飯田市が5福祉法人と福祉避難所設置の調印式行う

子育て・医療・福祉

[ 2010年 3月 31日 水曜日 10時24分 ]

 災害発生時に一般の避難所では生活が困難な障害者や高齢者などの要援護者が避難する「福祉避難所」をあらかじめ指定し運営について必要な事項を定めた協定書の調印式が29日、飯田市役所であった。市の地域防災計画で福祉避難所をあらかじめ指定することになっており、今回これに基づいて設置した。市内39の通所介護事業所のうち、定員数30人程度以上の大規模事業所で、市との間で指定管理に関する協定を締結しているデイサービスセンター6施設を管理する5つの福祉法人との間で協定を締結した。

 市と協定を結んだのは、北部、上郷の両デイサービスセンターを指定管理する飯田市社会福祉協議会(山内章圭会長)、かなえデイサービスセンターを指定管理する萱垣会(萱垣光英理事長)、西部デイサービスセンターを指定管理する綿半野原積善会(田中義彦理事長)、中部デイサービスセンターを指定管理する悠水会(土屋隆総長)、かわじデイサービスセンターを指定管理するゆいの里(林積子理事長)の5つの社会福祉法人。

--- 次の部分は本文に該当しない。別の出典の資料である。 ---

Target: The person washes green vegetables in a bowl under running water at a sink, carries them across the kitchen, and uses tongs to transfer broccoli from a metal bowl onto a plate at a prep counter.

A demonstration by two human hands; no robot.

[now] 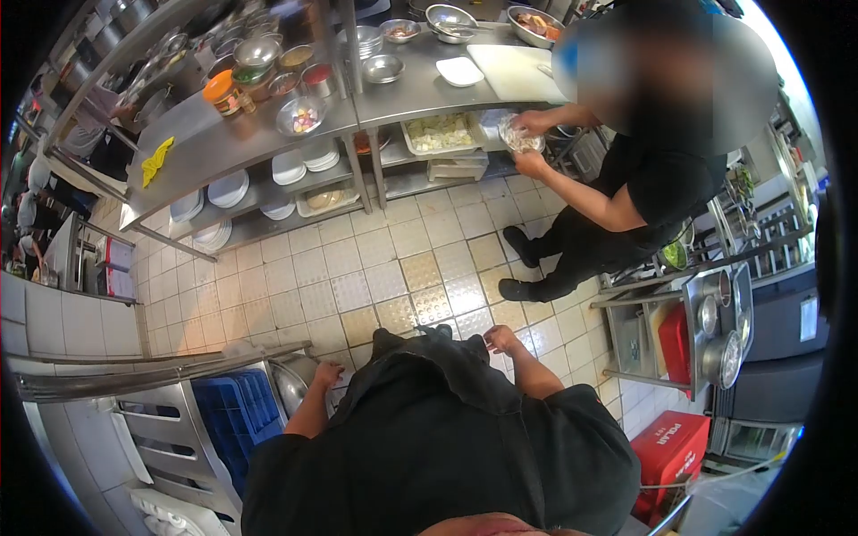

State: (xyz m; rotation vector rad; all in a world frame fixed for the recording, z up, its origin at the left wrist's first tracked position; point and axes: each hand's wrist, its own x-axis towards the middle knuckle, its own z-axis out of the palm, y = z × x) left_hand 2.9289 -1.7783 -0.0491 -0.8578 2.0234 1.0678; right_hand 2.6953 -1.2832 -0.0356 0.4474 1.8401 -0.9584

 協定書によると、市は災害時に市災害対策本部の決定により、今回指定した施設に福祉避難所を開設。各福祉法人は市の要請により、速やかに要援護者の受入れ態勢を整え、福祉避難所の管理を行う。具体的には、要援護者の受入れや生活支援の相談、必要な福祉サービスの提供などに関する業務を行う。開設期間は、災害発生日から7日以内。運営にかかる費用はすべて市が負担する。協定の締結期間は同日から2014(平成26)年3月末日まで。

 調印式で、牧野光朗市長は「一般の避難所では生活が難しい要援護者を受入れ生活の維持を図るための一時的な施設。各福祉法人は日頃から災害時の職員体制の確保に配意していただきたい。これを契機に障害者施設などにも順次拡大を図っていく」とあいさつ。山内会長は「社会福祉協議会は災害時ボランティセンターにもなる。全職員でできる限りの支援をしていく」、萱垣理事長は「災害時のリスク管理の確認ができ、大変意義ある協定」、林理事長は「地域によってつくられた法人として、少しでも地域のお役に立てるよう地域に密着して頑張っていく」、土屋総長は「医療を含めて全職員で取り組むことができるよう再確認してみたい」、田中理事長は「避難場所になっている運動公園と一体的にフル稼働になる。一生懸命協力したい」とそれぞれあいさつした。